Task statement
Each line of the material below should be reproduced exactly.

Recorded information
[Start of section]

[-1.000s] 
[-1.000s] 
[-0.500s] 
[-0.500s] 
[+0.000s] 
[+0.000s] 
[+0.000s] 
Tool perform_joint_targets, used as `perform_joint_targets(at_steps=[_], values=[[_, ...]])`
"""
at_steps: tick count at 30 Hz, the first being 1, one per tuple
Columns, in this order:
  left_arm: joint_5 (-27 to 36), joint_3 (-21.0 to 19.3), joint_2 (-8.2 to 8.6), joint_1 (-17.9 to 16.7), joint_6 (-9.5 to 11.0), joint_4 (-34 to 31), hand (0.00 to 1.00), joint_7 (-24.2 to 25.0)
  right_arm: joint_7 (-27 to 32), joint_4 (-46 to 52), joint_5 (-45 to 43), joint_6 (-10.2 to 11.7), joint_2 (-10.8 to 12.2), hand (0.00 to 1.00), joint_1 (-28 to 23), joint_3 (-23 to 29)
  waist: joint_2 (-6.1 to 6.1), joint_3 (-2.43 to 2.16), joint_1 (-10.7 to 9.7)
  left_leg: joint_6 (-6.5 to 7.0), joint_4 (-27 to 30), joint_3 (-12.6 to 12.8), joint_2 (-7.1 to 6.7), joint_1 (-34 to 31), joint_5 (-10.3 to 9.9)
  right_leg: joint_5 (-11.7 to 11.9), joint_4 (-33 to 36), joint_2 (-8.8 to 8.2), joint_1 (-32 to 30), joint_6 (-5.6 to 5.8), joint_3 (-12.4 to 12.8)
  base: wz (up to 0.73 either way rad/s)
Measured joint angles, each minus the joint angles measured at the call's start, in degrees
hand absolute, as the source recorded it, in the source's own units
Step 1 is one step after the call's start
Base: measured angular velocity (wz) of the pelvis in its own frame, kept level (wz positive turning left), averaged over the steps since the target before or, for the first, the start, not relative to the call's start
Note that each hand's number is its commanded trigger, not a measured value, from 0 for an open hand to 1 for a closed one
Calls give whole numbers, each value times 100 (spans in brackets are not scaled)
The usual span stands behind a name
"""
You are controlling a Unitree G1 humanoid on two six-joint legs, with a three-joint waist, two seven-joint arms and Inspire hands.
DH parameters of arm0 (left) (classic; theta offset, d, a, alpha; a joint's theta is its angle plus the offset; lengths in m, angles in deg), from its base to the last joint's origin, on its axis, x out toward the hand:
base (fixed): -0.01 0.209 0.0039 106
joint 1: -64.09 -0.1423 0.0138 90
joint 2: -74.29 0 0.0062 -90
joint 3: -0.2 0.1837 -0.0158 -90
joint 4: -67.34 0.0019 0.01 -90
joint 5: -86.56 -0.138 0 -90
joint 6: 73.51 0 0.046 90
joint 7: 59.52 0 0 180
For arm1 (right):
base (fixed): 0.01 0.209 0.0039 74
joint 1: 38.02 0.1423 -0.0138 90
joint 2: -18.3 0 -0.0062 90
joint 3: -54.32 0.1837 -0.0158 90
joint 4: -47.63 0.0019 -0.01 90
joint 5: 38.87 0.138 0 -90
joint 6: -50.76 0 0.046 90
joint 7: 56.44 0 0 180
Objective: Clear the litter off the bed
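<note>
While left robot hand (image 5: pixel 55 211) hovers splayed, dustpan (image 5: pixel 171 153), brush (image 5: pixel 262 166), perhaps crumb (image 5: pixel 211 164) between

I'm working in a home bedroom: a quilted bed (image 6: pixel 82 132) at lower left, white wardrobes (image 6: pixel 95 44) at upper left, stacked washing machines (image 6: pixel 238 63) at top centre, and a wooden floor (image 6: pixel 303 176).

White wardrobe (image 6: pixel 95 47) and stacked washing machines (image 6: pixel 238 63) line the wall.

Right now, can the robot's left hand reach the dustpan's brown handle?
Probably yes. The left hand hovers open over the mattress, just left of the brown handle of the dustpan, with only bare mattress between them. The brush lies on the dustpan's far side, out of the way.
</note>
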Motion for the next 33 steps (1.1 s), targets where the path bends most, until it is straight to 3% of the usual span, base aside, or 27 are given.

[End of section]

Output
[-1.000s] 
[-1.000s] 
[-0.500s] 
[-0.500s] 
[+0.000s] 
[+0.000s] 
[+0.000s] 
Tool perform_joint_targets, used as `perform_joint_targets(at_steps=[_], values=[[_, ...]])`
"""
at_steps: tick count at 30 Hz, the first being 1, one per tuple
Columns, in this order:
  left_arm: joint_5 (-27 to 36), joint_3 (-21.0 to 19.3), joint_2 (-8.2 to 8.6), joint_1 (-17.9 to 16.7), joint_6 (-9.5 to 11.0), joint_4 (-34 to 31), hand (0.00 to 1.00), joint_7 (-24.2 to 25.0)
  right_arm: joint_7 (-27 to 32), joint_4 (-46 to 52), joint_5 (-45 to 43), joint_6 (-10.2 to 11.7), joint_2 (-10.8 to 12.2), hand (0.00 to 1.00), joint_1 (-28 to 23), joint_3 (-23 to 29)
  waist: joint_2 (-6.1 to 6.1), joint_3 (-2.43 to 2.16), joint_1 (-10.7 to 9.7)
  left_leg: joint_6 (-6.5 to 7.0), joint_4 (-27 to 30), joint_3 (-12.6 to 12.8), joint_2 (-7.1 to 6.7), joint_1 (-34 to 31), joint_5 (-10.3 to 9.9)
  right_leg: joint_5 (-11.7 to 11.9), joint_4 (-33 to 36), joint_2 (-8.8 to 8.2), joint_1 (-32 to 30), joint_6 (-5.6 to 5.8), joint_3 (-12.4 to 12.8)
  base: wz (up to 0.73 either way rad/s)
Measured joint angles, each minus the joint angles measured at the call's start, in degrees
hand absolute, as the source recorded it, in the source's own units
Step 1 is one step after the call's start
Base: measured angular velocity (wz) of the pelvis in its own frame, kept level (wz positive turning left), averaged over the steps since the target before or, for the first, the start, not relative to the call's start
Note that each hand's number is its commanded trigger, not a measured value, from 0 for an open hand to 1 for a closed one
Calls give whole numbers, each value times 100 (spans in brackets are not scaled)
The usual span stands behind a name
"""
You are controlling a Unitree G1 humanoid on two six-joint legs, with a three-joint waist, two seven-joint arms and Inspire hands.
DH parameters of arm0 (left) (classic; theta offset, d, a, alpha; a joint's theta is its angle plus the offset; lengths in m, angles in deg), from its base to the last joint's origin, on its axis, x out toward the hand:
base (fixed): -0.01 0.209 0.0039 106
joint 1: -64.09 -0.1423 0.0138 90
joint 2: -74.29 0 0.0062 -90
joint 3: -0.2 0.1837 -0.0158 -90
joint 4: -67.34 0.0019 0.01 -90
joint 5: -86.56 -0.138 0 -90
joint 6: 73.51 0 0.046 90
joint 7: 59.52 0 0 180
For arm1 (right):
base (fixed): 0.01 0.209 0.0039 74
joint 1: 38.02 0.1423 -0.0138 90
joint 2: -18.3 0 -0.0062 90
joint 3: -54.32 0.1837 -0.0158 90
joint 4: -47.63 0.0019 -0.01 90
joint 5: 38.87 0.138 0 -90
joint 6: -50.76 0 0.046 90
joint 7: 56.44 0 0 180
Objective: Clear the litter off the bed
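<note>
While left robot hand (image 5: pixel 55 211) hovers splayed, dustpan (image 5: pixel 171 153), brush (image 5: pixel 262 166), perhaps crumb (image 5: pixel 211 164) between

I'm working in a home bedroom: a quilted bed (image 6: pixel 82 132) at lower left, white wardrobes (image 6: pixel 95 44) at upper left, stacked washing machines (image 6: pixel 238 63) at top centre, and a wooden floor (image 6: pixel 303 176).

White wardrobe (image 6: pixel 95 47) and stacked washing machines (image 6: pixel 238 63) line the wall.

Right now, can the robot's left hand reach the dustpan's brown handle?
Probably yes. The left hand hovers open over the mattress, just left of the brown handle of the dustpan, with only bare mattress between them. The brush lies on the dustpan's far side, out of the way.
</note>
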Motion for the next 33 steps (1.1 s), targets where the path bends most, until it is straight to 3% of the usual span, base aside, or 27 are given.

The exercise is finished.